The AUC Technology Transfer Office is responsible for dealing with patents. El Leithy’s job description proposes that he uncover new inventions and research.

Born in Damascus in 1964, Haddad was a well-known Syrian artist who also claimed to have been the inventor of the Arabic typewriter. Upon his move to Egypt in the late 1800s Haddad became a famous painter for the monarch of the time, until he started working on his invention.

Fazed by the dilemma of the two families claiming legacy of the invention, El Leithy’s investigations led him to uncover the primitive invention of the Arabic typewriter, which he discovered was produced in the United Kingdom.
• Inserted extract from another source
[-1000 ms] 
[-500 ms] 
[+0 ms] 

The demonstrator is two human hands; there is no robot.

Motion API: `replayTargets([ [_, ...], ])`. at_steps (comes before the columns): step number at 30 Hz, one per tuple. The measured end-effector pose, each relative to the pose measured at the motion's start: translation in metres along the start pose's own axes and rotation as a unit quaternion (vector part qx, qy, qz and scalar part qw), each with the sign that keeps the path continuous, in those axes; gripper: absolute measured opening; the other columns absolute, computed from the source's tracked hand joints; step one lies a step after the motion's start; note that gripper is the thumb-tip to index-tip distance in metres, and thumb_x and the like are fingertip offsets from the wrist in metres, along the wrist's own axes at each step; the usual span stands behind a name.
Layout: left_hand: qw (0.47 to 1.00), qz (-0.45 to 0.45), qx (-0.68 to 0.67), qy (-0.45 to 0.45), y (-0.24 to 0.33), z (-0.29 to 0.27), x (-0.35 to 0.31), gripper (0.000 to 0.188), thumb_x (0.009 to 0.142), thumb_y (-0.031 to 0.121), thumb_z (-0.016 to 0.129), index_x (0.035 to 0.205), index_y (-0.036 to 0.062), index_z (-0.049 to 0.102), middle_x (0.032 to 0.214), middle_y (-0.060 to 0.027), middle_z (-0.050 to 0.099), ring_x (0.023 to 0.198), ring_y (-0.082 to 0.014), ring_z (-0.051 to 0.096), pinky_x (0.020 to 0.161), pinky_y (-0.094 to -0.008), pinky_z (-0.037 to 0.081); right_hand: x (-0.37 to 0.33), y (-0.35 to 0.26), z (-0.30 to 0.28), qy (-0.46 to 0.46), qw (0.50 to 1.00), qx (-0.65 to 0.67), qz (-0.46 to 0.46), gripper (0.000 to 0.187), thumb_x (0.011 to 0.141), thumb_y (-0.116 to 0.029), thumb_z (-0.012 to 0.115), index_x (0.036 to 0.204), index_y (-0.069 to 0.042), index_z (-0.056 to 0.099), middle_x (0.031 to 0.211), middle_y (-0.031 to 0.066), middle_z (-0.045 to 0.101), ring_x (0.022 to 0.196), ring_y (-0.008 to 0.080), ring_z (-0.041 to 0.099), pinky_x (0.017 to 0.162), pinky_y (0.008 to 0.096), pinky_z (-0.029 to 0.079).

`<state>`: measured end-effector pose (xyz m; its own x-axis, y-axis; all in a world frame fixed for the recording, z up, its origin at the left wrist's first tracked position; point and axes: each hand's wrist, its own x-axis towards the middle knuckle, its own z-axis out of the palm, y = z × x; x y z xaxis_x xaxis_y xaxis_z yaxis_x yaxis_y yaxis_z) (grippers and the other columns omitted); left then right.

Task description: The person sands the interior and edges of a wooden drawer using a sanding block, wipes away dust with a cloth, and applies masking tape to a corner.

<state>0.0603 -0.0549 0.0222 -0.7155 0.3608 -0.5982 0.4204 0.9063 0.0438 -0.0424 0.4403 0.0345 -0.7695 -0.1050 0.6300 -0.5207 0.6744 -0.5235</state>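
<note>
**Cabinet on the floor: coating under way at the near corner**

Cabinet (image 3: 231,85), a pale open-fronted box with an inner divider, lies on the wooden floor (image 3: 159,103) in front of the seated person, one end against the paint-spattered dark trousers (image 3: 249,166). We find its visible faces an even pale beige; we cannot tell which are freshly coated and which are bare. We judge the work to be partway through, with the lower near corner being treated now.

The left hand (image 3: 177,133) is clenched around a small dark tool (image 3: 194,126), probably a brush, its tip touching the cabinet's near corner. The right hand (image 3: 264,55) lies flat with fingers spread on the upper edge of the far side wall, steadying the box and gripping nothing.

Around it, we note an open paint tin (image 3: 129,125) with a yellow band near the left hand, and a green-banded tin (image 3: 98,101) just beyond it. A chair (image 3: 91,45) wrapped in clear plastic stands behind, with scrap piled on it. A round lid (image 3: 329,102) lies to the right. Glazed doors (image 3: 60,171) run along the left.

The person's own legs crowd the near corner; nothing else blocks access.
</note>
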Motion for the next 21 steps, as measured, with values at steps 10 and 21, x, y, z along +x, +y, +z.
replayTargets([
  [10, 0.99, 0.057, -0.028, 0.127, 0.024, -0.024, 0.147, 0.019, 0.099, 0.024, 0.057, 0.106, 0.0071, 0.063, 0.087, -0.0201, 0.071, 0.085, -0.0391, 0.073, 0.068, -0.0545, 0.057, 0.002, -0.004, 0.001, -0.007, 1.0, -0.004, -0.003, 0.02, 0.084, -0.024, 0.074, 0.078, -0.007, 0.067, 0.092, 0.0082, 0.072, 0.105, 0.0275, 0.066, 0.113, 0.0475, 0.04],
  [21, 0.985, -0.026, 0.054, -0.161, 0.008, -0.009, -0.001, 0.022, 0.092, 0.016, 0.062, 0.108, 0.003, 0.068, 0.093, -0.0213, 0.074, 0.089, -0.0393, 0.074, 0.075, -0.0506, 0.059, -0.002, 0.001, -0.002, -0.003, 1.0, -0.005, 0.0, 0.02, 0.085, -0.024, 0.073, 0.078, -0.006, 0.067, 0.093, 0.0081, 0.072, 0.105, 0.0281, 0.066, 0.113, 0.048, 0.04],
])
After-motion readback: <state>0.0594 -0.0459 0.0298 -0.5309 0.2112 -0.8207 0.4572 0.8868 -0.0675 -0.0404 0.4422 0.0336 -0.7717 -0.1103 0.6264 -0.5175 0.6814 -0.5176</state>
The British Museum commissioned one of El Leithy’s friends, Mohamed, because they wanted to set up a modern exhibit for Egypt. El Leithy had the idea of putting up Waked’s invention at the exhibition, so he approached Walid to sort through documents at his grandmother’s home.

El Leithy explained that there were so many documents, so he had the idea of sorting the documents in chronological order, and this was when he found the rival invention of Selim Haddad’s.

The inventions, El Leithy concludes, were more likely to have been replicas of a prototype displayed during the 1893 Chicago World’s Fair. El Leithy revealed in the podcast that both Waked and Haddad were present at the fair, which had pavilions exhibiting technologies from all around the world. He believed that the two masterminds were inspired by the prototype and took it upon themselves to further develop it.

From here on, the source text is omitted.